# Commercial Raw Diets



## CharismaticMillie (Jun 16, 2010)

My holistic vet gives a list of some commercial frozen raw diets that exist. I thought this could be helpful for anyone who wants to feed a raw diet, but does not have the time to prepare their own. Of course, these will be more expensive than a homemade diet and may have unnecessary ingredients, or ingredients that you may prefer not to feed. They tend to follow more of a BARF recipe, which I personally do not feed. So, while I am not personally endorsing any of these raw diets, I thought it could be helpful for someone....(feeding small dogs or with a fat wallet book!  )

Either way, it may be helpful for some.

Aunt Jeni's Home Made 4 Life www.auntjeni.com

Bravo Raw Diet www.bravorawdiet.com

Darwin's Natural Pet Products www.darwinspet.com

Fresh is Best, Inc. www.Freshisbestinc.com

Nature's Menu www.naturesmenu.com

Nature's Vareity www.naturesvariety.com

Pepperdogz www.pepperdogz.com

Primal Pet Foods www.primalpetfoods.com

Raw Advantage www.rawadvantagepetfood.com

Stella and Chewy's www.stellaandchewys.com

Vital Essentials www.vitalessentialsraw.com

Steves Real Food for Pets www.stevesrealfood.com


----------



## Apres Argent (Aug 9, 2010)

We recently switched Nino to ZiwiPeak Daily Dog (Dehydrated). It is dogie crack and Nino loves it! A 11lb bag is about 110.00 dollars, seems pricey but you feed a very small amount.
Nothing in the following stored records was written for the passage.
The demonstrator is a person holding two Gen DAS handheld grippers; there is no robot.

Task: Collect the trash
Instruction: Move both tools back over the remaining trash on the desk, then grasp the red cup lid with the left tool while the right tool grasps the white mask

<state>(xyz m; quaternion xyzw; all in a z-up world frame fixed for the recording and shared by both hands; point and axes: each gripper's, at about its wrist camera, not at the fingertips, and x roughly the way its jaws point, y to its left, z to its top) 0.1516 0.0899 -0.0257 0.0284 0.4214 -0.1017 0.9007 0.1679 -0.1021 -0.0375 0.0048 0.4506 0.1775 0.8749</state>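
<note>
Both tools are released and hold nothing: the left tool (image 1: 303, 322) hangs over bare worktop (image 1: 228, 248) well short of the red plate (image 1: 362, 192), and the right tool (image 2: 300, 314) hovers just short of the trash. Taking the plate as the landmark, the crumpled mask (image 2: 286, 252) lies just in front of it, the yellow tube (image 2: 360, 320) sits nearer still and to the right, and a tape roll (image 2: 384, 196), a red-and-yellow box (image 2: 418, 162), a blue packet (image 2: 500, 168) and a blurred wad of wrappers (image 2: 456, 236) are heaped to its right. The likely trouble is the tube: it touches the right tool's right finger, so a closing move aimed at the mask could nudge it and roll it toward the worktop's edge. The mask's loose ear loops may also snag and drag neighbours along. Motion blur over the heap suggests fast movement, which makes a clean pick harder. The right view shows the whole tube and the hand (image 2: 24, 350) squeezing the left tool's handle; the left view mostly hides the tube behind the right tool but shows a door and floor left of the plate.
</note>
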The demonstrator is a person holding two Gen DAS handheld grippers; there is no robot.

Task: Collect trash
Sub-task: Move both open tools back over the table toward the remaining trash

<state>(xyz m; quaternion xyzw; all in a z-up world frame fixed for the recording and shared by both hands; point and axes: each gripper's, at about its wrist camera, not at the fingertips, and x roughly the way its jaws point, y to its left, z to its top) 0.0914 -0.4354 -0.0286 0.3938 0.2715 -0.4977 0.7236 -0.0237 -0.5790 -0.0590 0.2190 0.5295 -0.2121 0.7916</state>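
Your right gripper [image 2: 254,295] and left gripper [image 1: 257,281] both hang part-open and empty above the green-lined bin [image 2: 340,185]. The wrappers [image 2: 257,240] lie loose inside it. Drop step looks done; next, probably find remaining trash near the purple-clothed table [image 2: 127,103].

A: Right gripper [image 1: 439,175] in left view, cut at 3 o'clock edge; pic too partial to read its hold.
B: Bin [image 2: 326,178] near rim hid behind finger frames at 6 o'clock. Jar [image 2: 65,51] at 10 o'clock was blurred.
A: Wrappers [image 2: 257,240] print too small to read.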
He also get canned tripe when at the handlers for some extra variety! 



ZiwiPeak 'Daily-Dog' Venison & Fish Cuisine 2.2 lb.


ZiwiPeak Dehydrated Raw Dog Food | Review and Rating


----------



## CharismaticMillie (Jun 16, 2010)

Do you still feed Nino homemade raw when he's home with you? About how much/month do you think it costs to feed Nino Ziwipeak? I have looked into it but the price scared the bajeezus out of me.

Right now Tiger is on Acana and Primal mix because I can send him away to the handler with that.


----------



## Apres Argent (Aug 9, 2010)

Yes at home he is on franken prey model, he transitions without a hitch and really loves this stuff! It is not any more expensive than any other prepared raw, the measuring cup is in the bag, it is about the size of the little coffee measure scoop. They ad canned tripe and he is doing great on it! Nino weights about 55 pounds and a 11 pound bag last almost 8 weeks. They can order it for you from any Treats Unleashed. 

He was eating the primal patties and now will not touch them even if tripe is added.


----------



## ArmyWife (Jun 8, 2011)

Bravo was on the lamb primal nuggets and the beef primal nuggets. He loves both, and he's typically a very picky eater. I switched to home made raw after the price hike (primal now charges almost thirty dollars for a 4lb bag of the beef at the stores near my house. Absurd!) But on days when I oversleep, am crazy busy, or run out of meat, I treat him to his nuggets and he wolfs them down. I wish they hadn't raised the price!

Between training bravo, studying for my dog trainer certification, work, college and my husband, I am too busy to be feeding home made right now, but it's just so expensive, and convenience isn't worth that much to me. It also stinks because i share a small freezer with three other people! I will probably always have a bag on hand for those emergency times, but at this rate one bag will last me four months!


----------



## LSK (Nov 27, 2012)

Reggie seems to never tire of his Darwin's Raw Organic. I sometimes will mix in a cup of Lotus Kibble in his evening meals. Loves the Beef and the Turkey especially.


----------



## Carolinek (Apr 2, 2014)

We are currently feeding Bravo raw. I cycle between that and home cooked, and I stop cooking when life gets busy. So I am busy now and they have been on Bravo for a few months now! 

It is pricey, but we belong to a food co-op and get 24% off the price, which helps. Bravo had a recall several weeks ago, and they were without it- that was a bummer. 

I have used Honest kitchen when traveling, but Max doesn't like it. And it gives them really big poops:-( I have also used Oma's, primal and Stella and Chewys and my dogs did fine. When I first got Lily, she didn't tolerate the raw, but she is fine now on it.


----------



## YoungZebeee (Jun 29, 2014)

I put Zebidee on Nutriment about two or three weeks ago and she's in love. It was ordered from the site (a starter pack for eighteen pounds that lasts at least a month) and the people that were on the phone had been really helpful. It arrived the next day and the dog had literally dived straight into it. She's been less lethargic and her coat is much nicer too. I didn't see it on the list so maybe other people are having problems with it? She was originally brought home as a year and about two months old eating the PetsatHome kibble, and I really regret keeping her on that until now.


----------



## texaspoodlelover (Jul 25, 2014)

I feed primal frozen nuggets the dogs do great on it


----------